== What needs to be done ==
Your answer is the lines below, exactly, from the one that contains "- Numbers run" through the one that contains "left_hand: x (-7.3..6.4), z", both included.

== Extracted data entries ==
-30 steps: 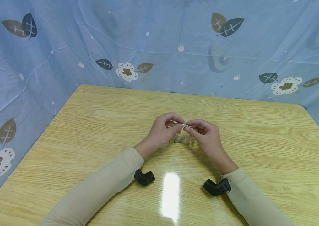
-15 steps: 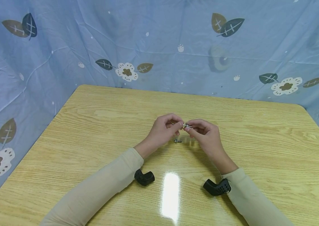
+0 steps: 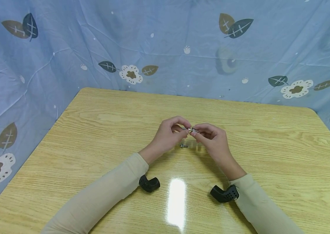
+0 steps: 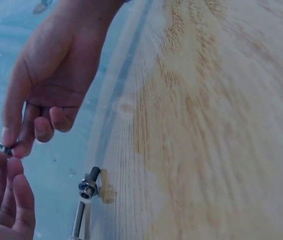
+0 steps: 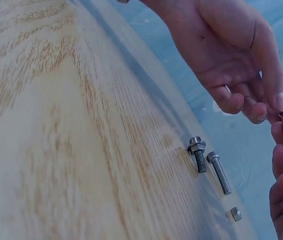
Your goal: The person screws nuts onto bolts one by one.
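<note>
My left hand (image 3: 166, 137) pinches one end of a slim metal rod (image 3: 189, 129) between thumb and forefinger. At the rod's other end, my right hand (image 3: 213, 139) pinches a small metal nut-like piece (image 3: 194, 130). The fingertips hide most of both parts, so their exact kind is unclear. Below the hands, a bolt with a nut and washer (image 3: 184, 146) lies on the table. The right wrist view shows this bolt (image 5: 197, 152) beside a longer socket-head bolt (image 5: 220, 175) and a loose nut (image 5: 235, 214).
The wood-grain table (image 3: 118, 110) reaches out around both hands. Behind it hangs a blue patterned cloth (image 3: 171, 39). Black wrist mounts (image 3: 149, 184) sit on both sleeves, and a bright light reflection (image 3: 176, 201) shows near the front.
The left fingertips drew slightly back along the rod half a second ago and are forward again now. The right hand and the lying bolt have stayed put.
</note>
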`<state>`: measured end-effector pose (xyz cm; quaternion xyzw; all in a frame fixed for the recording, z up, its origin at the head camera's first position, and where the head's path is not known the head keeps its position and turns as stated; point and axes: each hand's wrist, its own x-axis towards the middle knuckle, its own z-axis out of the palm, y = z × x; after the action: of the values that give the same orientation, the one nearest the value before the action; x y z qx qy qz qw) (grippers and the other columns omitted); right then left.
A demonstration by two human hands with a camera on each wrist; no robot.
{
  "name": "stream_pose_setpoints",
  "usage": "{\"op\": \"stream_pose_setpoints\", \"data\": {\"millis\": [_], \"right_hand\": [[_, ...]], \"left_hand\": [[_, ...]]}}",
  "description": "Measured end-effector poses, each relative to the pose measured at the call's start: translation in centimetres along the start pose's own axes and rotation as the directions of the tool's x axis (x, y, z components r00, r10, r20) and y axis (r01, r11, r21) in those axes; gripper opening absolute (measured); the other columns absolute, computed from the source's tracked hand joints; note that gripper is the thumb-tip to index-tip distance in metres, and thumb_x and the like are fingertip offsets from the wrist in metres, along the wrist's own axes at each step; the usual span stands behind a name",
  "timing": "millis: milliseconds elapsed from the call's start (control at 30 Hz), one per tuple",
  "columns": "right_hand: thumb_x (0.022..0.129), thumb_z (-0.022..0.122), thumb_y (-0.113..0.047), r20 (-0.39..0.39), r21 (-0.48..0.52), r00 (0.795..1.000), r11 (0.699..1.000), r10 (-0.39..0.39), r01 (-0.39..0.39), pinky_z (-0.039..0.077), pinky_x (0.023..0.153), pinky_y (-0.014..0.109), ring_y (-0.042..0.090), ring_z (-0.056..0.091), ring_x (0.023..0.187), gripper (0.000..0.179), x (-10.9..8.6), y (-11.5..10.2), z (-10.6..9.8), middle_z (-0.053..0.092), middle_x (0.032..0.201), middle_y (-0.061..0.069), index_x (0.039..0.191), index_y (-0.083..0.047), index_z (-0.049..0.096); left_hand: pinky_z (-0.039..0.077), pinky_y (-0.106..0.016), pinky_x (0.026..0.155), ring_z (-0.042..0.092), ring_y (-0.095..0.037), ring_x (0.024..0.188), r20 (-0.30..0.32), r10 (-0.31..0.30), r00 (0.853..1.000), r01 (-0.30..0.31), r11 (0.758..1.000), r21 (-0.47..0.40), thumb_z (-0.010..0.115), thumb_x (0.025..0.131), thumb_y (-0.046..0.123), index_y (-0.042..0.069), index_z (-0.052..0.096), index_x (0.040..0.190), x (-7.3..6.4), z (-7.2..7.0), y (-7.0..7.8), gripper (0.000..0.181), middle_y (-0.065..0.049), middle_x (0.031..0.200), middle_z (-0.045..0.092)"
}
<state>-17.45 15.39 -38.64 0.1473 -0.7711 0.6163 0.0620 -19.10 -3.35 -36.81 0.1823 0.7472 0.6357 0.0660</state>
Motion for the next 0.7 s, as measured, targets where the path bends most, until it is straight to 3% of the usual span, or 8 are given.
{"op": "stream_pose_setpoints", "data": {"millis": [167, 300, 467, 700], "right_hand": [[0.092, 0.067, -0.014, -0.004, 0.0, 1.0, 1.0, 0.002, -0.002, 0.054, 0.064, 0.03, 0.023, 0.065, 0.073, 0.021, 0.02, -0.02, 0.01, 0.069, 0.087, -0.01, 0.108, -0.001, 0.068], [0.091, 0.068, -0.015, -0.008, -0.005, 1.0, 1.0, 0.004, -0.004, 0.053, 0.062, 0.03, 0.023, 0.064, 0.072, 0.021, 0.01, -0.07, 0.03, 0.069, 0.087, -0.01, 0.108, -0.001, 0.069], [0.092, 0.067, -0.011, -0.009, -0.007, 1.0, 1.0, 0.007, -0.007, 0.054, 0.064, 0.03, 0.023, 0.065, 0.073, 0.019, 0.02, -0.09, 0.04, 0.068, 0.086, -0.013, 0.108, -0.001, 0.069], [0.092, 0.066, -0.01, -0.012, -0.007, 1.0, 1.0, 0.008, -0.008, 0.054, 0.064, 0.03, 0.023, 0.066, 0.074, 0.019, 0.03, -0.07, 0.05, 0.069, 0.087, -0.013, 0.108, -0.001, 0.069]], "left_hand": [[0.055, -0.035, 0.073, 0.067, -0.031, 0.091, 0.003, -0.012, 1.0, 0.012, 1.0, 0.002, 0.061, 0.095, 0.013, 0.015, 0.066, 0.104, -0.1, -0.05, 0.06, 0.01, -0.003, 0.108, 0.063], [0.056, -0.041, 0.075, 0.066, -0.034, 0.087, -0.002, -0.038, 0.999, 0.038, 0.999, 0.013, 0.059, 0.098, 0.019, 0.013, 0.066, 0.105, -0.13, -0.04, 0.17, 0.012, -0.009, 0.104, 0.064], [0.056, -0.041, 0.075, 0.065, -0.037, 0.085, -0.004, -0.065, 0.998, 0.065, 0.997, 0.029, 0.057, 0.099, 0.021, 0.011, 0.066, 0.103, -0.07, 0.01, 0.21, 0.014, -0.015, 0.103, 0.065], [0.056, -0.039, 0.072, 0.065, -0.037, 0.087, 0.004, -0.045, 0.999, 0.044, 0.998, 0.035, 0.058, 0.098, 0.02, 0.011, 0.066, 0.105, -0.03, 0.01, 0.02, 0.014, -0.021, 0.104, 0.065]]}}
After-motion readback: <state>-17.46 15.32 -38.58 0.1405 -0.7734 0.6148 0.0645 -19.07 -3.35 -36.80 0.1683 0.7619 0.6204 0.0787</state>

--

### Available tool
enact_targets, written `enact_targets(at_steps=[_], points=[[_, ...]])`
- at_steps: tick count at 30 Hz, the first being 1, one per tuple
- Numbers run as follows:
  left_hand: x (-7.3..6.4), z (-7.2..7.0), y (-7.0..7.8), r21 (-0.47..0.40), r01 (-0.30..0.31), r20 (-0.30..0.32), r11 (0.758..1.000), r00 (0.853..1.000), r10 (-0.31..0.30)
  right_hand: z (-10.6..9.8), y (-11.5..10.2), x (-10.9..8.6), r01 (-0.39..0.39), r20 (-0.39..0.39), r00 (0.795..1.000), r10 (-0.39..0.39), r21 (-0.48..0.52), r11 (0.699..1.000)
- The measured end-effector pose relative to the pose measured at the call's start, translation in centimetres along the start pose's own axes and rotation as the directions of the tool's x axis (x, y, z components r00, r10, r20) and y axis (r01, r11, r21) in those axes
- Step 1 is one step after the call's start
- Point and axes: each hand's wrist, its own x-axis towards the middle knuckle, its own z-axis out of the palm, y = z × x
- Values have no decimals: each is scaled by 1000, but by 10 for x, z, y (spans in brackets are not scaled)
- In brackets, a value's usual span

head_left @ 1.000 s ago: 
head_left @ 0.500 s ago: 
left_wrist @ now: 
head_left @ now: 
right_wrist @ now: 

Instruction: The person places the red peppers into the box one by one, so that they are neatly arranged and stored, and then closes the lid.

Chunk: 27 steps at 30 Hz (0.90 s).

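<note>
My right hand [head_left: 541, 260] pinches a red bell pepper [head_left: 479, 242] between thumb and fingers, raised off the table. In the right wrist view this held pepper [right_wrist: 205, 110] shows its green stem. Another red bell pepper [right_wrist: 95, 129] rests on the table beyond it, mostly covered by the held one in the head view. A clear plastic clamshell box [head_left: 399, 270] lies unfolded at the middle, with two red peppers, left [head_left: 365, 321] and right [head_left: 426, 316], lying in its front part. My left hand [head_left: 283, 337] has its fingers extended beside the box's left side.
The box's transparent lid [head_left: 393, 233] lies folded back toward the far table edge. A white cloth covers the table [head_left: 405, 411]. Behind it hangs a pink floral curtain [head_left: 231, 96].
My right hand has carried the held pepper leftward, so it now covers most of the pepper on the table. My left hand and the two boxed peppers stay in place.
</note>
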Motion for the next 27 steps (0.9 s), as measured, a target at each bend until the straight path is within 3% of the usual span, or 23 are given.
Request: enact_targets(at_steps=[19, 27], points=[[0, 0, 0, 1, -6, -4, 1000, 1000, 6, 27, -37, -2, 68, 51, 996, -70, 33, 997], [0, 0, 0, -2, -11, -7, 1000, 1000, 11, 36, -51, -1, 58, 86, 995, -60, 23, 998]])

== Answer to this exercise ==
- Numbers run as follows:
  left_hand: x (-7.3..6.4), z (-7.2..7.0), y (-7.0..7.8), r21 (-0.47..0.40), r01 (-0.30..0.31), r20 (-0.30..0.32), r11 (0.758..1.000), r00 (0.853..1.000), r10 (-0.31..0.30)

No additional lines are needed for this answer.